Kerkadi A. Cardiometabolic Risk Factors in Adults. Encyclopedia. Available at: Accessed April 23, 2024.
Kerkadi, Abdelhamid. "Cardiometabolic Risk Factors in Adults" Encyclopedia, (accessed April 23, 2024).
Kerkadi, A. (2021, September 14). Cardiometabolic Risk Factors in Adults. In Encyclopedia.
Kerkadi, Abdelhamid. "Cardiometabolic Risk Factors in Adults." Encyclopedia. Web. 14 September, 2021.
Cardiometabolic Risk Factors in Adults

Cardiometabolic risk (CMR) factors increase the likelihood of developing cardiovascular diseases (CVD). In Qatar, 24% of the total deaths are attributed to CVDs. Several nutritional disturbances have been linked to high risk of CVD. Many studies have discussed the effects of zinc (Zn) and copper (Cu) on CMR factors; however, evidence has been controversial.
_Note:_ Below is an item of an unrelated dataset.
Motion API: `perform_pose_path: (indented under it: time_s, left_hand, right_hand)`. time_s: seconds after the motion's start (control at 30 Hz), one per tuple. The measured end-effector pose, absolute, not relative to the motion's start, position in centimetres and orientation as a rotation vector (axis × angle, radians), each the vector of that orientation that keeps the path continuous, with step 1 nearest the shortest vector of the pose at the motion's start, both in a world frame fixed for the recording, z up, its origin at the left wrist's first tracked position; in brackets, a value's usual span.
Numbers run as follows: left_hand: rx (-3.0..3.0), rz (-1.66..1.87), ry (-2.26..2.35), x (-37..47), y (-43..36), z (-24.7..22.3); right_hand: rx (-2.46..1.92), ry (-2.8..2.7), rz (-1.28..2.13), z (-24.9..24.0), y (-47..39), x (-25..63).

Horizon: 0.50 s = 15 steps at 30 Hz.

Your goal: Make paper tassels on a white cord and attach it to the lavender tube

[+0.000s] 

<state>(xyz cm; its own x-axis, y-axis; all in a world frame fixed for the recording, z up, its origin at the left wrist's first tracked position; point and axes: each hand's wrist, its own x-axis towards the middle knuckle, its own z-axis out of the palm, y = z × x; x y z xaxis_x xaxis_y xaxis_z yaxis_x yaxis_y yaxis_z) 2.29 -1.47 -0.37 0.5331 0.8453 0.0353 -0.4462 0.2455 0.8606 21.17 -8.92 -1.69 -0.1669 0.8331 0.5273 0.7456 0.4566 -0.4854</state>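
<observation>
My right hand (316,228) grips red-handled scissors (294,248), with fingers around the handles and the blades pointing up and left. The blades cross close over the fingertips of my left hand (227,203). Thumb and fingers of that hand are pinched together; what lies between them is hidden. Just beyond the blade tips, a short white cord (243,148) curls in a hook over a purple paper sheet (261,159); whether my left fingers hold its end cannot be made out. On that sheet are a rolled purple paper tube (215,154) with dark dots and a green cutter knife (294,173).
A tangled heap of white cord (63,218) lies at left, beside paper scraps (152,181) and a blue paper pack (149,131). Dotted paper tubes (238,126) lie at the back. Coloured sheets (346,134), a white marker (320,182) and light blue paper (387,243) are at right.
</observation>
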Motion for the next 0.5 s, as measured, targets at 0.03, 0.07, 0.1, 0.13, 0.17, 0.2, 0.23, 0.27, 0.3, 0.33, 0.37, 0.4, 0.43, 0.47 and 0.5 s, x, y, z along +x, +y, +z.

This investigated the association between CMR factors and the status of Zn and Cu, in addition to Zn/Cu ratio. A total of 575 Qatari men and women aged 18 years and older were obtained from Qatar Biobank. Plasma levels of Zn and Cu were determined using inductively coupled plasma mass spectrometry (ICP-MS). Anthropometric data and CMR factors were determined using standard methods. Adjusted associations between trace minerals and CMR were estimated by logistic regression. Partial correlation was performed to test the strength of the associations. Zn was not strongly correlated (p-value ˃ 0.01) or significantly associated with CMR factors and metabolic syndrome (MetS). Cu levels correlated positively with body mass index (BMI) (0.23; p ˂ 0.001), pulse rate (PR) (0.18; p ˂ 0.001), total cholesterol (0.13; p = 0.01), and high-density lipoproteins (HDL) (0.27; p ˂ 0.001); and negatively with diastolic blood pressure (DBP) (−0.13; p = 0.01). High plasma Cu significantly decreased the risk of metabolic syndrome (MetS) (0.121; p ˂ 0.001). Furthermore, Zn/Cu ratio positively correlated with waist circumference (0.13; p = 0.01), systolic blood pressure (0.13; p ˂ 0.01), and DBP (0.14; p ˂ 0.01); and negatively with BMI (−0.19; p ˂ 0.001), PR (−0.17; p ˂ 0.001), and HDL (−0.27; p ˂ 0.001). High Zn/Cu ratio increased the prevalence of low HDL (4.508; p ˂ 0.001) and MetS (5.570; p ˂ 0.01). These findings suggest that high plasma Cu levels are associated with a protective effect on DBP, HDL and MetS and that high plasma Zn/Cu ratio is associated with the risk of having low HDL and MetS.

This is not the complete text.